TASK INSTRUCTIONS:
Going down the listing below, print exactly each line from the one with "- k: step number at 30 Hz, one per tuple" up to and including the one with "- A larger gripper", and skip the rest.

MATERIAL PROVIDED:
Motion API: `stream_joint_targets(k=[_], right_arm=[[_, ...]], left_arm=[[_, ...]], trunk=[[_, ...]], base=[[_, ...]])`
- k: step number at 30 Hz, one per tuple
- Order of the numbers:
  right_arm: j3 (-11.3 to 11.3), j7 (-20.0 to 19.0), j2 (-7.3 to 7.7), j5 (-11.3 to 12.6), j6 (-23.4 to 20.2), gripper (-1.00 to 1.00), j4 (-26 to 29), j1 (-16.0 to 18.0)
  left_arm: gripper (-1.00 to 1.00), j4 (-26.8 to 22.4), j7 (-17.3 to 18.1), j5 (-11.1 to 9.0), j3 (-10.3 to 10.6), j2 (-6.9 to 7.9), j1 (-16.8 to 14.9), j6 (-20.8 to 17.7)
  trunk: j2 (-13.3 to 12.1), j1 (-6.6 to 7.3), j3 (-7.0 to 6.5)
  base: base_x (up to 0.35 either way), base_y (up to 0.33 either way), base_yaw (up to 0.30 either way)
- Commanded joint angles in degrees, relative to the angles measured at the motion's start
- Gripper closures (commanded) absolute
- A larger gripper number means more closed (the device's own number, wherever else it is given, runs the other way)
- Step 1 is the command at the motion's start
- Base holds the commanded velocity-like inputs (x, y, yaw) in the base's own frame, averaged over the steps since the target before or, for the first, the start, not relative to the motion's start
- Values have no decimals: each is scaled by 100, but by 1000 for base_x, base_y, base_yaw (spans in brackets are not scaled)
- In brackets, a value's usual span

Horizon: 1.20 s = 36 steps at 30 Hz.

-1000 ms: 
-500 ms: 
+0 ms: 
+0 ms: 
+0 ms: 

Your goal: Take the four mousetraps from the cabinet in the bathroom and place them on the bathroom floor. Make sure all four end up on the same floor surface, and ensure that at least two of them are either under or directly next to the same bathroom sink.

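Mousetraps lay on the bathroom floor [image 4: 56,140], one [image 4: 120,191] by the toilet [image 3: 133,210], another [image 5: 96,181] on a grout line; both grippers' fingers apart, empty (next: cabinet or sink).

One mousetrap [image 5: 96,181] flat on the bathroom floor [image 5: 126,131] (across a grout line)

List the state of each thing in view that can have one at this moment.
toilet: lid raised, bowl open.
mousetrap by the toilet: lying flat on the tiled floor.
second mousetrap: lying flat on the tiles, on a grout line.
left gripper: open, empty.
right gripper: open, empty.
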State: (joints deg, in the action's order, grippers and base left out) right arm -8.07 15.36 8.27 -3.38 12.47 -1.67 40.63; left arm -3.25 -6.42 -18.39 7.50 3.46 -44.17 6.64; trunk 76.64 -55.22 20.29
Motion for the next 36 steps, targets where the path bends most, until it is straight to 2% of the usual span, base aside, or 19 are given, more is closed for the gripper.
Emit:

ANSWER BOX:
- k: step number at 30 Hz, one per tuple
- Order of the numbers:
  right_arm: j3 (-11.3 to 11.3), j7 (-20.0 to 19.0), j2 (-7.3 to 7.7), j5 (-11.3 to 12.6), j6 (-23.4 to 20.2), gripper (-1.00 to 1.00), j4 (-26 to 29), j1 (-16.0 to 18.0)
  left_arm: gripper (-1.00 to 1.00), j4 (-26.8 to 22.4), j7 (-17.3 to 18.1), j5 (-11.1 to 9.0), j3 (-10.3 to 10.6), j2 (-6.9 to 7.9), j1 (-16.8 to 14.9), j6 (-20.8 to 17.7)
  trunk: j2 (-13.3 to 12.1), j1 (-6.6 to 7.3), j3 (-7.0 to 6.5)
  base: base_x (up to 0.35 either way), base_y (up to 0.33 either way), base_yaw (up to 0.30 either way)
- Commanded joint angles in degrees, relative to the angles measured at the motion's start
- Gripper closures (commanded) absolute
- A larger gripper number means more closed (the device's own number, wherever else it is given, runs the other way)

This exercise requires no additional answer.